Brief: An exact copy of the listing is required, with its pictures removed.
──────────────────────────────
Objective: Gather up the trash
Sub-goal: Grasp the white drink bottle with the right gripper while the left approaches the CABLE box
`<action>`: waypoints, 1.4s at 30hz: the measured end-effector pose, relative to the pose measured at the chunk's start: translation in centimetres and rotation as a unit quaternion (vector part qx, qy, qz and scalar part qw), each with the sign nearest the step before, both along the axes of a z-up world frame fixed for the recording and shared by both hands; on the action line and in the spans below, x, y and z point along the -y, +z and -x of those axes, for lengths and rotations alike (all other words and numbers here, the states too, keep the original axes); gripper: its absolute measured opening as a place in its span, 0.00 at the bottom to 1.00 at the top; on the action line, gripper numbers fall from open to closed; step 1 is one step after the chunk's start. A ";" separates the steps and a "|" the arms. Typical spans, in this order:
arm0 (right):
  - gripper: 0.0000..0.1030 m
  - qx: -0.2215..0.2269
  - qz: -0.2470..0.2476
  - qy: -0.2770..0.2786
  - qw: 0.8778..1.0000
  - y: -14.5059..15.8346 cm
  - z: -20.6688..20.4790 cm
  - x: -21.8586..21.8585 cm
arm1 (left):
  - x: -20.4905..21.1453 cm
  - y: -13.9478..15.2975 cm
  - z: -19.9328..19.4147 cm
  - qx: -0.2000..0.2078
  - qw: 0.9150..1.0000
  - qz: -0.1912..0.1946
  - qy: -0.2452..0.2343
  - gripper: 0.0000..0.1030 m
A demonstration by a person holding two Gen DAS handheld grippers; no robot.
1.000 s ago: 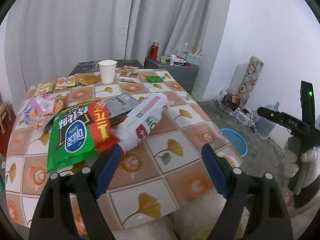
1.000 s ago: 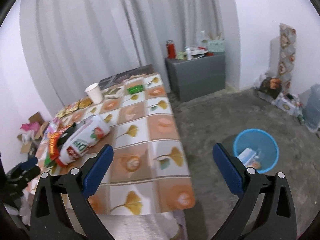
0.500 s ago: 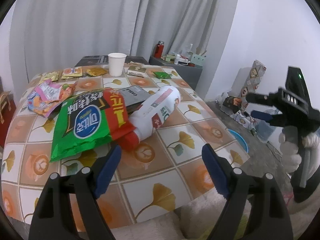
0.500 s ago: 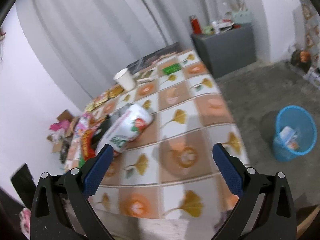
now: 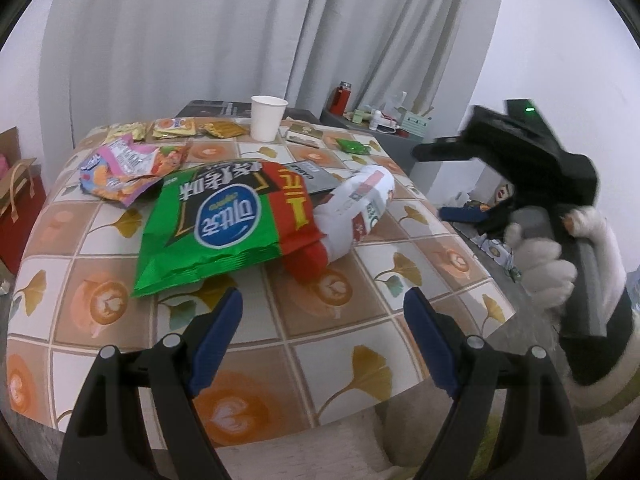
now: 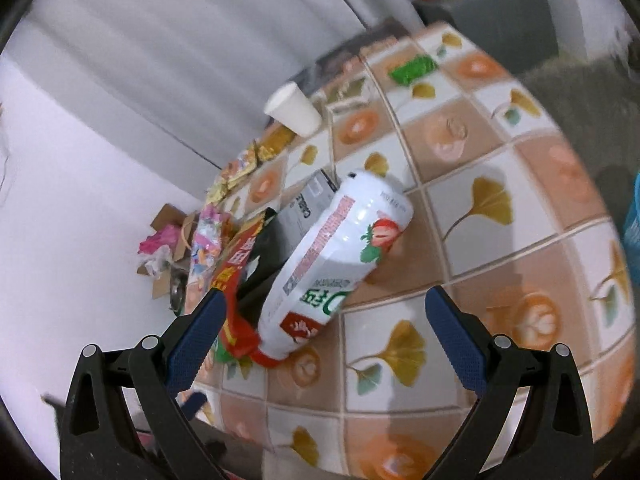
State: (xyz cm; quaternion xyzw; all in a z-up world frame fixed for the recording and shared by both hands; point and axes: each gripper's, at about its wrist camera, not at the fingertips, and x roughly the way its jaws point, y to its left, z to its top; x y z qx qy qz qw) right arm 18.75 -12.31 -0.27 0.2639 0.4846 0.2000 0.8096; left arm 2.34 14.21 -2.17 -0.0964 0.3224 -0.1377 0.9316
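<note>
Nearest the left wrist camera, the left gripper (image 5: 320, 312) hangs above the tiled surface (image 5: 304, 344) with its blue fingers (image 5: 218, 334) spread wide and nothing between them. Just beyond their tips lies the green snack bag (image 5: 212, 222), flat and crumpled, its red end resting against the white bottle (image 5: 352, 212), which lies on its side with its red cap towards the camera.

From the other side, the right gripper (image 6: 326, 320) is also spread wide and empty (its view is tilted and somewhat blurred). The bottle's lower end sits in line with the gap between these fingers, though no pad touches it. In the left view a gloved hand (image 5: 536, 256) carries that gripper just off the surface's right edge.

Farther back lie a grey card box (image 5: 310, 176) partly under the bottle, a torn pink wrapper (image 5: 124, 162), a small green packet (image 5: 352, 146), several yellow sachets (image 5: 174, 128) and an upright paper cup (image 5: 267, 118). A sliver of blue bin (image 6: 632, 216) shows at the right view's edge, on the floor.

This looks like the approach step, with nothing collected by either gripper yet. The bottle seems the likeliest target for the right gripper: the next move calls for lowering so the fingers straddle its body across the width, then closing firmly, since a smooth round bottle may roll or slip. The bag would suit the left.
</note>
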 end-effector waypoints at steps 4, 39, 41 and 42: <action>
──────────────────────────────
Answer below:
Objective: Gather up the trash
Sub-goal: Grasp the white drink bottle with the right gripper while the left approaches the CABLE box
`<action>`: waypoints, 1.4s at 30hz: the measured end-effector pose, relative to the pose measured at the chunk's start: translation in centimetres and rotation as a unit quaternion (vector part qx, qy, qz and scalar part qw), each with the sign nearest the step before, both along the axes of a z-up world frame fixed for the recording and shared by both hands; on the action line and in the spans below, x, y and z point along the -y, +z and -x of those axes, for lengths and rotations alike (all other words and numbers here, the states too, keep the original axes); gripper: its absolute measured opening as a place in its span, 0.00 at the bottom to 1.00 at the top; on the action line, gripper numbers fall from open to closed; step 1 is one step after the chunk's start. A ";" separates the steps and a "|" the arms. Typical spans, in this order:
arm0 (right):
  - gripper: 0.0000..0.1030 m
  - qx: -0.2215..0.2269
  - qz: -0.2470..0.2476
  - qy: -0.2770..0.2786
  - qw: 0.8778..1.0000
  - y: -14.5059..15.8346 cm
  - z: -20.6688..20.4790 cm
  - x: -21.8586..21.8585 cm
arm1 (left):
  - x: -20.4905..21.1453 cm
  - y: -13.9478..15.2975 cm
  - z: -19.9328..19.4147 cm
  - qx: -0.2000..0.2078
  - qw: 0.9150..1.0000
  - qz: -0.1912..0.1946
  - qy: -0.2452..0.2343
  - gripper: 0.0000..0.1030 m
A demonstration by a person holding two Gen DAS handheld grippers; no robot.
1.000 s ago: 
1.000 s ago: 
0.500 s ago: 
0.500 s ago: 
now: 
now: 
State: (xyz cm; quaternion xyzw; all in a z-up world frame fixed for the recording and shared by both hands; point and axes: each gripper's, at about its wrist camera, not at the fingertips, and x roughly the way its jaws point, y to its left, z to its top; x y z qx qy qz qw) right arm 18.75 -12.31 -0.27 0.2639 0.4846 0.2000 0.8096; left arm 2.34 14.21 -2.17 -0.0964 0.3224 -0.1377 0.9316
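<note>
Nearest the left wrist camera, the left gripper (image 5: 320, 312) hangs above the tiled surface (image 5: 304, 344) with its blue fingers (image 5: 218, 334) spread wide and nothing between them. Just beyond their tips lies the green snack bag (image 5: 212, 222), flat and crumpled, its red end resting against the white bottle (image 5: 352, 212), which lies on its side with its red cap towards the camera.

From the other side, the right gripper (image 6: 326, 320) is also spread wide and empty (its view is tilted and somewhat blurred). The bottle's lower end sits in line with the gap between these fingers, though no pad touches it. In the left view a gloved hand (image 5: 536, 256) carries that gripper just off the surface's right edge.

Farther back lie a grey card box (image 5: 310, 176) partly under the bottle, a torn pink wrapper (image 5: 124, 162), a small green packet (image 5: 352, 146), several yellow sachets (image 5: 174, 128) and an upright paper cup (image 5: 267, 118). A sliver of blue bin (image 6: 632, 216) shows at the right view's edge, on the floor.

This looks like the approach step, with nothing collected by either gripper yet. The bottle seems the likeliest target for the right gripper: the next move calls for lowering so the fingers straddle its body across the width, then closing firmly, since a smooth round bottle may roll or slip. The bag would suit the left.
</note>
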 end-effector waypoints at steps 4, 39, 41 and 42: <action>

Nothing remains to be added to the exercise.